A história se repete no mercado de ações. O S&P 500, principal índice do mercado acionário americano, caiu em 22 dos 41 setembros desde 1985, com retorno médio de 0,9% negativo, a pior marca entre os doze meses. Agosto, o segundo pior, fica em 0,2% negativo. O mês de setembro é o único no longo prazo em que a média do principal indicador da economia mais rica do mundo mergulha no vermelho ano após ano, independente do ciclo de juros.
As explicações candidatas são discutíveis entre si. A mais citada é o ajuste de carteiras institucionais no terceiro trimestre, quando fundos encerram o ano fiscal e vendem posições perdedoras. Há também quem veja na fama do mês uma profecia que se autorrealiza, com operadores se posicionando na defensiva por antecipação.
O calendário de 2026 adiciona um ingrediente que não existia nos dois anos anteriores. O comitê de política monetária do Fed se reúne nos dias 15 e 16 de setembro, na reunião trimestral que traz as projeções econômicas atualizadas e o gráfico de pontos, pelo qual cada membro registra sua previsão para os juros. A taxa básica está estacionada em 3,75% desde dezembro, e a reunião de julho terminou com votação dividida em nove a três, com três membros defendendo alta imediata de 0,25 ponto.
A inflação medida pelo núcleo do PCE, o indicador de inflação preferido do banco central, segue em 3,34% em doze meses, bem acima da meta de 2%.
O cenário, portanto, é o oposto do que sustentou os dois setembros positivos anteriores. Em 2024 e 2025 o Fed chegou a setembro cortando juros. Em 2026 o banco central chega ao mês parado e com parte do comitê pedindo aperto adicional.

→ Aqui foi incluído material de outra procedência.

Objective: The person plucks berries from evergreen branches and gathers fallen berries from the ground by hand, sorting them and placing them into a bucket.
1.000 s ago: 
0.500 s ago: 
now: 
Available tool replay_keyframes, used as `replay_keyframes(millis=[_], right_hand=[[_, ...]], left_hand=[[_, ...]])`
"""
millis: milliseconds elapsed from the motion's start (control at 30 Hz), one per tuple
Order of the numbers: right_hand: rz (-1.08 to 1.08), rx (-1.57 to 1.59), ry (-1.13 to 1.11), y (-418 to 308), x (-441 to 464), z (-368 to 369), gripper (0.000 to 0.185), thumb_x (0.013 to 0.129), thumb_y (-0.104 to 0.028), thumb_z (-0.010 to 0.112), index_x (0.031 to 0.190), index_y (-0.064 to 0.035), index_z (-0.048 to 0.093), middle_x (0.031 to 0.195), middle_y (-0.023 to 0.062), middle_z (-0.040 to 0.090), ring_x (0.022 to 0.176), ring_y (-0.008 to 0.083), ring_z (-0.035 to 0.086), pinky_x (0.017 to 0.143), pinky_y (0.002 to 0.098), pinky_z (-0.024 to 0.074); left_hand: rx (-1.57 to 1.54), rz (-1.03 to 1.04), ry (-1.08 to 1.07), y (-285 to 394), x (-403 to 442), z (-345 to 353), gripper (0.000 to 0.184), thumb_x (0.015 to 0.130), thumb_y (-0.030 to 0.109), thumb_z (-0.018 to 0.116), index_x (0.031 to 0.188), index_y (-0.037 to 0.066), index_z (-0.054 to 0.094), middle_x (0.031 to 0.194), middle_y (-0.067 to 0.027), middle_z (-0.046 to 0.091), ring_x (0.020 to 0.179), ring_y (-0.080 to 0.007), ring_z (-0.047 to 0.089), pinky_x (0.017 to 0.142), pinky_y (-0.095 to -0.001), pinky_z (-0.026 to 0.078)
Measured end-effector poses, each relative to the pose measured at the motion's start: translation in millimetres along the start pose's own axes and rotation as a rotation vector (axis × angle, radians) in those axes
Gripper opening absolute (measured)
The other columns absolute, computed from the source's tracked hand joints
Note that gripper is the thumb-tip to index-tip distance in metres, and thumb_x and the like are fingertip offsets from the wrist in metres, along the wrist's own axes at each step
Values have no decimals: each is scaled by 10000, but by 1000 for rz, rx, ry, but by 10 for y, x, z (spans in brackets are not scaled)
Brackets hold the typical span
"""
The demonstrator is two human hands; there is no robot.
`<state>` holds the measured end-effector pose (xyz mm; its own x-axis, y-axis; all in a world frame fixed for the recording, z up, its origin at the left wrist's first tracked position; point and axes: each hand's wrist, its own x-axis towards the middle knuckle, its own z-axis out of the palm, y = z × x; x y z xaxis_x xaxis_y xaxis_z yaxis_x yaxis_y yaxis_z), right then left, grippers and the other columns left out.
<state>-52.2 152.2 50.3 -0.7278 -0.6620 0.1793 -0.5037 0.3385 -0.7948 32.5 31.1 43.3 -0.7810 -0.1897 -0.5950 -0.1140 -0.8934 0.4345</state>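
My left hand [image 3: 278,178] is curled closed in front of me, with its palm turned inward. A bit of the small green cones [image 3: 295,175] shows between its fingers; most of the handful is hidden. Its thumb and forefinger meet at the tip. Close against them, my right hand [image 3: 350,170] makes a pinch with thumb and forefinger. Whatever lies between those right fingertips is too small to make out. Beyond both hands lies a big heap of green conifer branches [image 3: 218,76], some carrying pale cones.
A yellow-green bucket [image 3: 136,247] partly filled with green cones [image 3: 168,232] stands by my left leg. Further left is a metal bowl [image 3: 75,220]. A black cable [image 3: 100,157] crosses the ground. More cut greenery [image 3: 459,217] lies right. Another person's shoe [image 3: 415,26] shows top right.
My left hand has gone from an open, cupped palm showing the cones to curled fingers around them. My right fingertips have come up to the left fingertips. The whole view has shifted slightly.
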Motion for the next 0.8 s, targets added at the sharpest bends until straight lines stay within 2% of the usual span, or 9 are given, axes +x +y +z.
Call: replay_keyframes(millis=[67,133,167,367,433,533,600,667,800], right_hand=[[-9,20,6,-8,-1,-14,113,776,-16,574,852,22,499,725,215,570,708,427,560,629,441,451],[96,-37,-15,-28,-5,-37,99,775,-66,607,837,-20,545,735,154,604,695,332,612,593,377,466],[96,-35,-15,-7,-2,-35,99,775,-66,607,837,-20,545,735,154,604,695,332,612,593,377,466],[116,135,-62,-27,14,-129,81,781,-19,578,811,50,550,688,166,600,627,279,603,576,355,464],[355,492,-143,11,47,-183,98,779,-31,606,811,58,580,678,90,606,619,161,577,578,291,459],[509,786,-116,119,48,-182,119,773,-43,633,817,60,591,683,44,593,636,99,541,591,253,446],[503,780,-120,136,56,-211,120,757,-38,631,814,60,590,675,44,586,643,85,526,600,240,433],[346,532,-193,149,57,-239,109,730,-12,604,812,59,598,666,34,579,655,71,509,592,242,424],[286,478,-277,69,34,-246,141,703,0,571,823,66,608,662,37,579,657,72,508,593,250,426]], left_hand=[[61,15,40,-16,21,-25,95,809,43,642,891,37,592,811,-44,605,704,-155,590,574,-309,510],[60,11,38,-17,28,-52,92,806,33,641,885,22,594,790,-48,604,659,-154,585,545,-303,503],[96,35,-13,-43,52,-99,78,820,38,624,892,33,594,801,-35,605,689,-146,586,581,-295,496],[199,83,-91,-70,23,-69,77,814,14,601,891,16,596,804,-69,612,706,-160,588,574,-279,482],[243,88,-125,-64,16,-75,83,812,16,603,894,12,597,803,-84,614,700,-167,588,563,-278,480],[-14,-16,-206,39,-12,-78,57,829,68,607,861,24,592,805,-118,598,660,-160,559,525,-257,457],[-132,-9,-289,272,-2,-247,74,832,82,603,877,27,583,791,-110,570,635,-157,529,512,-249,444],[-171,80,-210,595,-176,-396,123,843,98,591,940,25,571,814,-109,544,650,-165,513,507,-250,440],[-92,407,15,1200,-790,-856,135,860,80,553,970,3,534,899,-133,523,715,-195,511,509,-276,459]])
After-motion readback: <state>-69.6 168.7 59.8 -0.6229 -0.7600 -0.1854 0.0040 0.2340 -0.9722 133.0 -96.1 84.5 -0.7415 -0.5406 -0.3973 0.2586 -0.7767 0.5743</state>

O bitcoin, por sua vez, encerrou agosto com alta de 25%, o melhor mês do ano e o segundo de ganho de dois dígitos em 2026, depois de abril, mas segue 10% negativo no acumulado. O preço opera perto dos US$ 77 mil, a 38% do recorde histórico de US$ 124,8 mil, de outubro do ano passado. Um recuo típico dos 8% dos anos negativos devolveria a cotação à casa dos US$ 71 mil e apagaria boa parte do ganho recente.
O destino do mês costuma se decidir cedo. Nos treze anos analisados, a primeira semana de setembro acumula queda média de 2,2%, e a terceira é a pior de todas, com 3,1% negativos. Em 2021 o exemplo é didático, o bitcoin subiu 11,7% até o dia 6 de setembro e fechou o mês com perda de 7,2%.
A defesa dos otimistas é direta, três setembros positivos seguidos e uma amostra pequena demais para virar regra.
Essa leitura tem base, porque condicionar decisões de alocação a um padrão de treze anos é estatisticamente frágil. Fluxos de fundos listados, regulação e liquidez global pesam mais do que qualquer calendário, e o próprio fato de três altas consecutivas terem ocorrido quando o Fed cortava juros reforça que o motor do movimento é a política monetária, e não o mês em si.
O que sobra é um cenário com gatilho claro. Enquanto o Fed não sinalizar retomada dos cortes na reunião de 15 e 16, o histórico de setembro pesa contra o mercado crypto, e qualquer fraqueza nas duas primeiras semanas tende a encontrar eco estatístico. Se o comitê surpreender com um corte, o padrão de 2024 e 2025 mostra o caminho que o ativo pode seguir. A data que separa os dois caminhos está marcada, e pela primeira vez em três anos ela chega sem a simpatia do banco central.